One possibility is scipy.ndimage.zoom which can work with your collection of images and use spline interpolation of a given order to upsample your images:

import numpy as np
import scipy.ndimage as ndi

imgs_in = np.random.rand(100, 32, 32, 3)
factor = 224/imgs_in.shape[1]
imgs_out = ndi.zoom(imgs_in, (1, factor, factor, 1), order=2)
print(imgs_out.shape)

The resulting shape is (100, 224, 224, 3) as expected.

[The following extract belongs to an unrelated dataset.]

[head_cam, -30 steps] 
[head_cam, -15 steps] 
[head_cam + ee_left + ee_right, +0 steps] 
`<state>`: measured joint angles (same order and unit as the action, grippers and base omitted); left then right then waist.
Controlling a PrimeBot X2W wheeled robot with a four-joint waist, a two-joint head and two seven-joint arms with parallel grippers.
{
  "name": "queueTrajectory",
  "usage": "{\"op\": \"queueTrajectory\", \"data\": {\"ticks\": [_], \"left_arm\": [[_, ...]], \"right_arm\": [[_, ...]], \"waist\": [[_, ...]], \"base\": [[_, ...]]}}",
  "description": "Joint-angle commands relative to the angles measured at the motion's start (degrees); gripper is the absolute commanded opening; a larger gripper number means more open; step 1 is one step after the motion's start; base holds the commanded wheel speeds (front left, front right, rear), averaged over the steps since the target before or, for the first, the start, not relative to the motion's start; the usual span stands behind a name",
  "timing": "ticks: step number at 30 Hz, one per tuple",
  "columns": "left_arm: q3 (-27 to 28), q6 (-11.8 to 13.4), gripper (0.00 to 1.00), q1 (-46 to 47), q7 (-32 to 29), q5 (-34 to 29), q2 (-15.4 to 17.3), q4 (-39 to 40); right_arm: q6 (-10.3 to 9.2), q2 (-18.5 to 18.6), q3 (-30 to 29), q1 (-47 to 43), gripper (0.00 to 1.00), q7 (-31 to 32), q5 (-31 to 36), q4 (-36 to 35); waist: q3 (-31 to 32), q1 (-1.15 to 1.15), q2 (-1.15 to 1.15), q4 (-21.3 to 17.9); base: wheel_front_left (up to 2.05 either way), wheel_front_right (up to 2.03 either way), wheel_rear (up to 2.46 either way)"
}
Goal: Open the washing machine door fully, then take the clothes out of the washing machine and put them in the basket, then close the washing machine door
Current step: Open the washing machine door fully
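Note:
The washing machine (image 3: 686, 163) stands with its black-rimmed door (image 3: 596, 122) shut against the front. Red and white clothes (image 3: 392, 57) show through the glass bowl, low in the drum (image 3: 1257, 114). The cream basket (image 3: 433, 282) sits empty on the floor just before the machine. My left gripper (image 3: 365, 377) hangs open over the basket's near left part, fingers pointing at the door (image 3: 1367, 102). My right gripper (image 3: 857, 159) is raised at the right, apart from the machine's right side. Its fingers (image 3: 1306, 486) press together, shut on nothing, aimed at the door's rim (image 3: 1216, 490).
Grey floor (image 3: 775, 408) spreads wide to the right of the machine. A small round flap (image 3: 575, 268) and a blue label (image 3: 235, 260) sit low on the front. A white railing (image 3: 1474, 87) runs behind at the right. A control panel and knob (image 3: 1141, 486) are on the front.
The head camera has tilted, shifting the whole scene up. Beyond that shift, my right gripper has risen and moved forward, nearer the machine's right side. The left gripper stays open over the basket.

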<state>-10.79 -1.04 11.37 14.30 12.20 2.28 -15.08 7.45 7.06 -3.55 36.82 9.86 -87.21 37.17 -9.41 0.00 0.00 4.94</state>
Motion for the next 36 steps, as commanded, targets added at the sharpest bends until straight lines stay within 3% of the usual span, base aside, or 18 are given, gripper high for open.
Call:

You'll have to check whether the runtime and result is acceptable for your needs. Twiddling with the order of interpolation will probably affect this: there is a noticeable speed difference between second-order and (the default) third-order splines, at the cost of interpolation quality.

4 Comments

Thanks for your answer. This seems to work, and I might have to use it. The runtime seems to be an order of magnitude slower than the tensorflow version, but that is causing other issues.
@Austin indeed, looking at the CPU and memory use I suspect there's little vectorization going on. But I guess a pedestrian plan C might always come in handy...
Wouldn't this be a good candidate for joblib or multi-threading/multi-processing with 10,000 images?
@MarkSetchell I guess so. But this might apply to the question in general. Do GPUs play nicely with other kinds of parallelization? I can't say I'm particularly savvy in the subject.